After the feast of national pavilions, predictions and exit polls, for the 60th Biennale of Venice the time has come to take stock with the assignment of the various prizes.

And, coherent to the end, the most "foreign" edition ever looked as far as possible, up to Oceania.

The Golden Lion for the best National Participation therefore went to Australia and the mammoth work of Archie Moore entitled "Kith and Kin".

A gigantic collective archive in which the Aboriginal artist collected, writing them one by one, the names of ancestors from the 65 thousand years preceding the "discovery" of Australia. A constantly evolving work, a sort of contemporary Sagrada Famiglia, where the public can intervene by adding other names.

«In this quiet Pavilion of great impact - we read in the motivation - the artist worked for months to hand draw with chalk a monumental family tree of the First Nation.

Thus 65,000 years of history (both recorded and lost) are inscribed on the dark walls and ceiling, inviting viewers to fill in the blanks and grasp the intrinsic fragility of this mournful archive."

Also at the antipodes was the choice of the Golden Lion for the best participant in the event which went to the New Zealand Maori collective Mataaho, with a work represented by an enormous structure metallic inspired by Maori fabrics.

The motivation speaks of «a luminous structure intertwined with straps that poetically cross the exhibition space».

He adds: «Referencing the matrilineal traditions of textiles, with its womb-like cradle, the installation is both a cosmology and a refuge. Its impressive dimensions are an engineering feat that was only made possible by the collective strength and creativity of the group."

Far, far away, as Luigi Tenco would say, the Silver Lion for best young girl, awarded to the thirty-nine year old of Nigerian origins Karimah Ashadu, has also ended, thanks to a video that challenges traditional gender distinctions.

“With a burning intimacy - it is said in the motivation - it captures the vulnerability of young men from the agrarian north of Nigeria, who emigrated to Lagos and ended up aboard illegal motorbike taxis.

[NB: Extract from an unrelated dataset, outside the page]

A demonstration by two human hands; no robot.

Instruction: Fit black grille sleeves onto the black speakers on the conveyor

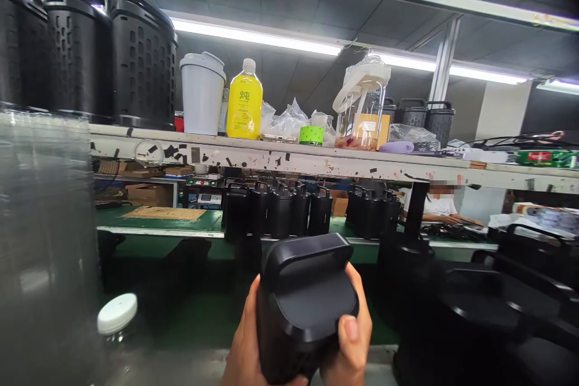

Her feminist lens is extraordinarily sensitive and intimate, capturing the subcultural experience of motorcyclists and their economic precariousness."

Added to these awards are those already known for some time which led to the awarding of the Golden Lion for Lifetime Achievement to Anna Maria Maiolino, Italian by birth but active in South America for over seventy years , especially in Brazil and Venezuela, and to the Turkish feminist activist artist Nil Yalter, Parisian by adoption. To complement the various awards, there are also three special mentions.

The first attributed to the Palestinian born in 1936, Samia Halaby, the second to the Argentinian La Chola Poblete (both on stage with works that address issues related to the queer universe) and the third to the Republic of Kosovo for its project, its commitment to feminism and the fight against inequalities in the world of employment. In short, "Foreigners Everywhere" is also in the list of winners.